Mulai dari praktik korupsi, tindak pidana pencucian uang, penghindaran pajak, hingga terorisme menjadi momok yang menghantui banyak negara, tidak terkecuali Indonesia. Seiring dengan perkembangan zaman dan teknologi, modus yang digunakan para oknum kerah putih untuk melarikan dan menyembunyikan uang hasil dari praktik ilegalnya pun semakin beragam. 

Karenanya, keberadaan Pusat Pelaporan dan Analisis Transaksi Keuangan (PPATK) menjadi begitu penting untuk mendukung kerja lembaga-lembaga penegakan hukum lain di Indonesia, termasuk juga dalam membantu Direktorat Jenderal Pajak (DJP) dan Direktorat Jenderal Bea dan Cukai menyelamatkan uang negara. 

Untuk mengetahui bagaimana “operasi senyap” PPATK dalam mengungkap transaksi keuangan yang mencurigakan dan apa saja tantangan yang dihadapinya di tahun politik, MUC Tax Guide berkesempatan menggali langsung dari pucuk pimpinannya.
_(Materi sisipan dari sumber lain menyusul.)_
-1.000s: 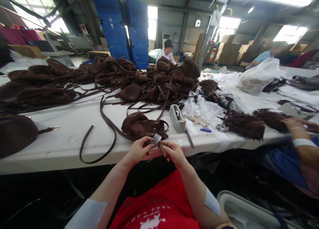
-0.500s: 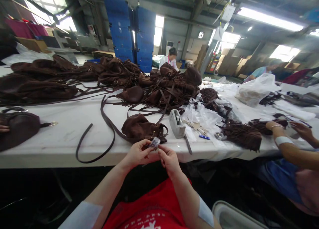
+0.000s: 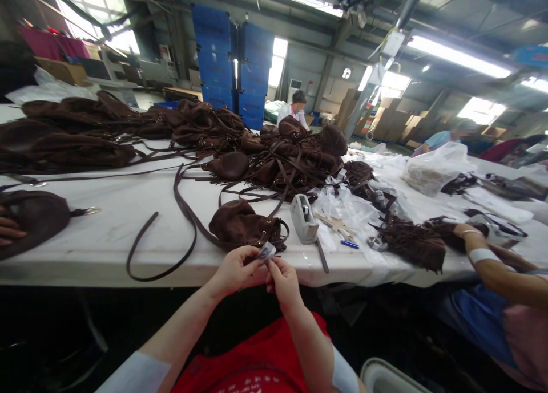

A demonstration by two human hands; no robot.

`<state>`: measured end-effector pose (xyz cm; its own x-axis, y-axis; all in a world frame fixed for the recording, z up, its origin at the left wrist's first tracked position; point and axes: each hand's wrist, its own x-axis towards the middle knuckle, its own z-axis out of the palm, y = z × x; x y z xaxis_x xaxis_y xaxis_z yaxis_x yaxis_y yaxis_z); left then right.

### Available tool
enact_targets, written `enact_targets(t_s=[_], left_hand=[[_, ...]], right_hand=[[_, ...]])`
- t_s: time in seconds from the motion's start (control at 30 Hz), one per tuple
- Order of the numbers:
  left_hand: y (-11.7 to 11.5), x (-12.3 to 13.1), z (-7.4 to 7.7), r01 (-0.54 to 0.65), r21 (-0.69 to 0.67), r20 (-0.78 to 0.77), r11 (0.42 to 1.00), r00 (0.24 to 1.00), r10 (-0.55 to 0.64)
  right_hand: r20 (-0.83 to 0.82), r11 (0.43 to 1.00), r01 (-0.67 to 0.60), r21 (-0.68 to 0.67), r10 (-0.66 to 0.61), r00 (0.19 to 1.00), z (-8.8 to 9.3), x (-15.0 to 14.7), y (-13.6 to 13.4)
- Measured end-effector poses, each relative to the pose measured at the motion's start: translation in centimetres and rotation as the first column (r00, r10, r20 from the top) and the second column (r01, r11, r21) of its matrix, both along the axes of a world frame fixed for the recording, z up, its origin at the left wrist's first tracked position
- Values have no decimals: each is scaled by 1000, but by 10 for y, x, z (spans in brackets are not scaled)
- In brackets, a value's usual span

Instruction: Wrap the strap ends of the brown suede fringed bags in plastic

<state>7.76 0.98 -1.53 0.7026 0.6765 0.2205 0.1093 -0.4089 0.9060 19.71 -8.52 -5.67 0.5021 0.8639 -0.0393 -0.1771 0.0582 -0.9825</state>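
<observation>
Just over the table's front edge, my left hand (image 3: 238, 271) pinches a small clear plastic piece (image 3: 268, 250), perhaps a little bag; what is in it is too small to tell. My right hand (image 3: 283, 279) is closed at the lower end of the same piece, its fingertips close to the left ones. Right behind both hands lies a dark brown suede drawstring bag (image 3: 240, 225) on its side, its gathered mouth toward the right. Its long strap (image 3: 182, 196) curls out over the table to the left.
A grey tape dispenser (image 3: 303, 219), a blue pen (image 3: 350, 244) and clear plastic wrappers (image 3: 342, 202) lie to the right. Brown bags (image 3: 282, 159) are heaped behind. A co-worker's arm (image 3: 492, 262) handles a fringed bag (image 3: 413, 239) at right; another person's hand (image 3: 9, 229) rests on a bag at left.
The view has shifted slightly. Both my hands stay together at the plastic piece, with the right fingers a little higher on it. The co-worker's hands at right have moved over their bag.
</observation>
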Motion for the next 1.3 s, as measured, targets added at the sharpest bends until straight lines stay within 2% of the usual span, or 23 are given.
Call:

Berikut petikan dialog kami bersama Kepala PPATK Ki Agus Badaruddin di ruang kerjanya belum lama ini: 

Sebelum menjadi Kepala PPATK, Anda mengabdi di Kementerian Keuangan. Bagaimana Anda menyikapi tugas dan fungsi yang berbeda dari tanggung jawab sebelumnya? 

Semua pekerjaan punya karakteristik masing-masing. Tergantung bagaimana kita menyikapi pekerjaan itu. Kalau di Kementerian Keuangan, karena itu kementerian yang relatif tua dan segala sesuatunya sudah established. Kemudian untuk pengambilan keputusan dan segala macamnya lengkap. Saya terakhir Sekretaris Jenderal (di Kementerian Keuangan), itu urusannya lebih kepada urusan internal, kecuali urusan hukum yang banyak bersentuhan juga di luar.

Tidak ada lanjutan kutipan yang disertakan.